Structure Average Worst Sorted Dynamic
Sorted Array + Binary Search O(log n) O(log n) Yes No
BST O(log n) O(n) Yes Yes
Balanced BST O(log n) O(log n) Yes Yes
Hash Table O(1) O(n) No Yes

Advanced search algorithms for specific scenarios:

  • Idea: Guess position based on value (like looking up in phone book)
  • Best for: Uniformly distributed sorted data
  • Time: O(log log n) average, O(n) worst case

Implementation:

def interpolation_search(arr, target):
    """
    Search in uniformly distributed sorted array
    """
    left, right = 0, len(arr) - 1
    
    while left <= right and target >= arr[left] and target <= arr[right]:
        if left == right:
            if arr[left] == target:
                return left
            return -1
        
        # Estimate position
        pos = left + int(((target - arr[left]) / (arr[right] - arr[left])) 
                        * (right - left))
        
        if arr[pos] == target:
            return pos
        elif arr[pos] < target:
            left = pos + 1
        else:
            right = pos - 1
    
    return -1

# Example: [10, 20, 30, 40, 50, 60, 70, 80, 90]
# Target: 70
# Estimate: pos ≈ left + (70-10)/(90-10) * (8-0) = 6
# Much faster than binary search for uniform data!

Visual:

Array: [10, 20, 30, 40, 50, 60, 70, 80, 90]
Target: 70

Binary search would start at mid=4 (value 50)
Interpolation estimates pos≈6 (value 70) directly!
  • Idea: Find range where element exists, then binary search
  • Best for: Unbounded/infinite arrays, element near beginning
  • Time: O(log n)

Implementation:

def exponential_search(arr, target):
    """
    Search in sorted array, efficient when target is near start
    """
    n = len(arr)
    
    # If target at first position
    if arr[0] == target:
        return 0
    
    # Find range for binary search
    i = 1
    while i < n and arr[i] <= target:
        i *= 2
    
    # Binary search in range [i//2, min(i, n-1)]
    return binary_search_range(arr, target, i // 2, min(i, n - 1))
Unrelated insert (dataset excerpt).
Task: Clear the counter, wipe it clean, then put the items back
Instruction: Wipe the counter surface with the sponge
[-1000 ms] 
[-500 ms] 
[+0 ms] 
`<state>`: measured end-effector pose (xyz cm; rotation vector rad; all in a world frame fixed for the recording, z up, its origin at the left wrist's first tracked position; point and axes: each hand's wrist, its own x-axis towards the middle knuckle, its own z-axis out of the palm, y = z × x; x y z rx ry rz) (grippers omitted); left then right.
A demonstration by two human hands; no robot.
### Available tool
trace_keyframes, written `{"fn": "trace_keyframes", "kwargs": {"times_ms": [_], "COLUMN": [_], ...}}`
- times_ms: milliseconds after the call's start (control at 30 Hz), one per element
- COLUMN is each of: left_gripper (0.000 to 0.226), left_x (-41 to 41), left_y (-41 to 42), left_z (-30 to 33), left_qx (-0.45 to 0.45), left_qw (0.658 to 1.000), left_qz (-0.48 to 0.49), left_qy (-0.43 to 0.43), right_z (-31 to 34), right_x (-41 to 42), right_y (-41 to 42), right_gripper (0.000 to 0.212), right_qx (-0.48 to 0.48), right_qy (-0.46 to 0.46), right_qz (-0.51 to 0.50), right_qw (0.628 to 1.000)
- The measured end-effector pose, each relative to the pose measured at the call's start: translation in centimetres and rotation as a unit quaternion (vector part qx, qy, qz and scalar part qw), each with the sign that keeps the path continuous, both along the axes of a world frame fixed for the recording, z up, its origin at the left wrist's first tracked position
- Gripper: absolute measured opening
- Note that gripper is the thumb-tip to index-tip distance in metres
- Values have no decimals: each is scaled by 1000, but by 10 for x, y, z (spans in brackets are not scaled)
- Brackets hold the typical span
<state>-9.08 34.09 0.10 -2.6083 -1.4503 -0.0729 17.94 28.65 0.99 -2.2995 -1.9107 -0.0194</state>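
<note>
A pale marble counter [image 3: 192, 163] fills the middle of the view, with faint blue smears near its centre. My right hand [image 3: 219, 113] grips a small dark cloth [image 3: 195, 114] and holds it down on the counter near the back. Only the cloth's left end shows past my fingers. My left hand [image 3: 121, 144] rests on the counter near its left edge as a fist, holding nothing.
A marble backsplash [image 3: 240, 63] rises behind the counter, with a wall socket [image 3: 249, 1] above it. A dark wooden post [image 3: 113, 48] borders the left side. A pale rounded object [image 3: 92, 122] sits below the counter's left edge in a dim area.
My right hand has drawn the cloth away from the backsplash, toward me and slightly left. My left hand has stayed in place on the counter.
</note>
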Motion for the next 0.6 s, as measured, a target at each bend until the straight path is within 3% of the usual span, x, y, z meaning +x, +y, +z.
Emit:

def binary_search_range(arr, target, left, right):
    while left <= right:
        mid = left + (right - left) // 2
        
        if arr[mid] == target:
            return mid
        elif arr[mid] < target:
            left = mid + 1
        else:
            right = mid - 1
    
    return -1

# Example: [1, 2, 3, 4, 5, ..., 1000]
# Target: 10
# Exponential: Check 1, 2, 4, 8, 16 → binary search in [8, 16]
# Only 4 + log(8) ≈ 7 comparisons vs log(1000) ≈ 10 for binary

Use cases:

  • Searching in unbounded/infinite lists
  • Element likely near beginning
  • Don’t know array size
  • Idea: Jump ahead by fixed steps, then linear search
  • Best for: Sorted arrays, when binary search overhead too high
  • Time: O(√n)

Implementation:

import math

def jump_search(arr, target):
    """
    Jump search in sorted array
    """
    n = len(arr)
    step = int(math.sqrt(n))
    prev = 0
    
    # Jump to find block
    while arr[min(step, n) - 1] < target:
        prev = step
        step += int(math.sqrt(n))
        if prev >= n:
            return -1
    
    # Linear search in block
    while arr[prev] < target:
        prev += 1
        if prev == min(step, n):
            return -1
    
    if arr[prev] == target:
        return prev
    
    return -1

5. Complexity and preconditions

Understanding requirements and performance:

Time complexity summary:

Algorithm Best Average Worst Space
Linear O(1) O(n) O(n) O(1)
Binary O(1) O(log n) O(log n) O(1)
Interpolation O(1) O(log log n) O(n) O(1)
Exponential O(1) O(log n) O(log n) O(1)
Jump O(1) O(√n) O(√n) O(1)
BST O(log n) O(log n) O(n) O(n)
Hash Table O(1) O(1) O(n) O(n)

Preconditions:

Binary Search:

# MUST be sorted
arr = [1, 3, 5, 7, 9, 11, 13]  # ✓ Sorted
arr = [3, 1, 5, 9, 7, 11, 13]  # ✗ Not sorted - binary search fails!

# Check if sorted
def is_sorted(arr):
    return all(arr[i] <= arr[i+1] for i in range(len(arr)-1))

Interpolation Search:

# MUST be sorted AND uniformly distributed
arr = [10, 20, 30, 40, 50]  # ✓ Uniform
arr = [1, 2, 3, 100, 1000]  # ✗ Not uniform - may be slow

Hash Table:

# Keys must be hashable (immutable)
hash_table[42] = "value"           # ✓ int is hashable
hash_table["key"] = "value"        # ✓ str is hashable
hash_table[(1, 2)] = "value"       # ✓ tuple is hashable
hash_table[[1, 2]] = "value"       # ✗ list is not hashable!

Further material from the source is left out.